● What is needed: Scan the records for the string "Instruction"; copy each line where it occurs.

((

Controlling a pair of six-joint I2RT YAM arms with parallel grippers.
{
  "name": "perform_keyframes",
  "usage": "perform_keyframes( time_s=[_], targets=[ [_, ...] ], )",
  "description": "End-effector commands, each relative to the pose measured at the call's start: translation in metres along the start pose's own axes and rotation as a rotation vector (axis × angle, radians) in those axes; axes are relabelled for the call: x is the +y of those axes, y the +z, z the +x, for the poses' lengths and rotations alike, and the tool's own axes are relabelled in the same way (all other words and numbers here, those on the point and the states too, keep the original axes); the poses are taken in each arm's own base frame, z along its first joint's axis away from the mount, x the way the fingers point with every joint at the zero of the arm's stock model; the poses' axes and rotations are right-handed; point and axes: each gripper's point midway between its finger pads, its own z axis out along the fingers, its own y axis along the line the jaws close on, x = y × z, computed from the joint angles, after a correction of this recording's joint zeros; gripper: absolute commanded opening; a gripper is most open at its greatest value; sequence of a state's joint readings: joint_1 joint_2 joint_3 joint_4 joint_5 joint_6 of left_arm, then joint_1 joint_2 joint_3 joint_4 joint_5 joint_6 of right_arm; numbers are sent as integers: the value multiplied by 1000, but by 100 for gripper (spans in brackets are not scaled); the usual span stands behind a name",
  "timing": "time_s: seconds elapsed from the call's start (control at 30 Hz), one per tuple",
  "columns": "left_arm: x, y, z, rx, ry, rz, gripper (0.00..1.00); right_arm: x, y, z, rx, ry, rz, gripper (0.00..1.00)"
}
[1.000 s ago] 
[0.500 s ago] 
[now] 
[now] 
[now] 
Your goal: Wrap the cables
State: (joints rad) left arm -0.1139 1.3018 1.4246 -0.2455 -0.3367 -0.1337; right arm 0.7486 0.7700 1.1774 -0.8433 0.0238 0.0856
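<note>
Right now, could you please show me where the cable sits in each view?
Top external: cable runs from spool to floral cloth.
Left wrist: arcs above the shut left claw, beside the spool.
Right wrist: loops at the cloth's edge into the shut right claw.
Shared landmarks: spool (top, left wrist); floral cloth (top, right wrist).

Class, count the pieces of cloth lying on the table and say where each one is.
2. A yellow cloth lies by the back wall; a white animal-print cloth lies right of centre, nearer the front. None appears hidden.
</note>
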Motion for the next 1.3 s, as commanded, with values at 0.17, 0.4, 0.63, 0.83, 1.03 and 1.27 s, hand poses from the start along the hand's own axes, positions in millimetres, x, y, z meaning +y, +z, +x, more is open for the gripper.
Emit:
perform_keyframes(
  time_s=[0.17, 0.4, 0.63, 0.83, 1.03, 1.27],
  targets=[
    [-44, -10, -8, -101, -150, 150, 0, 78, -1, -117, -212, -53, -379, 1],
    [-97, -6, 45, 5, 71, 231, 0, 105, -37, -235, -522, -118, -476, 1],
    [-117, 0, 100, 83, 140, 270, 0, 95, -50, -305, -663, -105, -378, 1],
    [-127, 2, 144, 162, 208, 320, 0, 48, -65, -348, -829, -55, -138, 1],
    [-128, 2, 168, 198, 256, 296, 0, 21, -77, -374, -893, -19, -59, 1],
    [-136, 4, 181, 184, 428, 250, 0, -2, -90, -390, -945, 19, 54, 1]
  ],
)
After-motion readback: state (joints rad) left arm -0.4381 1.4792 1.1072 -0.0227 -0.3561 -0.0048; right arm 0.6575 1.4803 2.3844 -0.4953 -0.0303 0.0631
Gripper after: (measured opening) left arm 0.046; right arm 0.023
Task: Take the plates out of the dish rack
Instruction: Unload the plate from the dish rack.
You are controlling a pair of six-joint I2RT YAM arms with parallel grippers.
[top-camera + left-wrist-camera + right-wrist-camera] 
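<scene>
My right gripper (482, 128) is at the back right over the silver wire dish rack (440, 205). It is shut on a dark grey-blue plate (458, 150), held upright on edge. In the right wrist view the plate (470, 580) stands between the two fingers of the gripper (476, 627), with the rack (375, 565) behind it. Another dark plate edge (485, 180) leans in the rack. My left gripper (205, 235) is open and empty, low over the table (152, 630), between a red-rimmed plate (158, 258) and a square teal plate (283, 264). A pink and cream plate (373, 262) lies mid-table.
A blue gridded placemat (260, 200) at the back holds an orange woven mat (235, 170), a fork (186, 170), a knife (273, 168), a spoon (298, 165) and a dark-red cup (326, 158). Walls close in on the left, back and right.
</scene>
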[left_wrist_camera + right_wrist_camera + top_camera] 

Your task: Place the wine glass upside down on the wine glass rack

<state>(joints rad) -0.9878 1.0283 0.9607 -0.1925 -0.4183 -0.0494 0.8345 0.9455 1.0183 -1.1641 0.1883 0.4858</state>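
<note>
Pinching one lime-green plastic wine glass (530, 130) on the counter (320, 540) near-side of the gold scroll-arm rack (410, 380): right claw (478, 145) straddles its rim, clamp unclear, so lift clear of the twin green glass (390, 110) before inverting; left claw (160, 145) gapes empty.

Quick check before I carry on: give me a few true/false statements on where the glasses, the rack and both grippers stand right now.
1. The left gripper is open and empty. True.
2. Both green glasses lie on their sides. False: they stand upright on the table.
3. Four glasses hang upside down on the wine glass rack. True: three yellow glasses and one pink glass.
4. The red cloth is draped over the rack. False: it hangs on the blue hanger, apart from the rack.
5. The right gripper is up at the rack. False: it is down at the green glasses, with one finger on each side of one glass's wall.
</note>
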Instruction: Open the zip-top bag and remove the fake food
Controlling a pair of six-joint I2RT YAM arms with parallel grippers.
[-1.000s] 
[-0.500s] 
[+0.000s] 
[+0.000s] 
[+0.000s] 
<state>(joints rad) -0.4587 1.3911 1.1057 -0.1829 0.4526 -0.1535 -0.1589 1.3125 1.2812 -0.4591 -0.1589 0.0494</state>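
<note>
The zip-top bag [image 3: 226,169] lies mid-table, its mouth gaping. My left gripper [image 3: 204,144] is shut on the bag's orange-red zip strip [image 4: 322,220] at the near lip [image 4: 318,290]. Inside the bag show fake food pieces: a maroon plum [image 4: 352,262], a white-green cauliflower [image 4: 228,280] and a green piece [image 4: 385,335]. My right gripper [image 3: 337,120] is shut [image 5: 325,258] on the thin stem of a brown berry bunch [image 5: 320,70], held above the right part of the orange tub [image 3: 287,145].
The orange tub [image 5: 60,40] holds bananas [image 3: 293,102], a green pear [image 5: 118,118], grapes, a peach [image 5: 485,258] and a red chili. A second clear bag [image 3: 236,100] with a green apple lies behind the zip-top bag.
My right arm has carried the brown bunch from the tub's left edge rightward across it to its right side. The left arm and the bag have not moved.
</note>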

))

● Task answer:
Instruction: Unload the plate from the dish rack.
Instruction: Open the zip-top bag and remove the fake food

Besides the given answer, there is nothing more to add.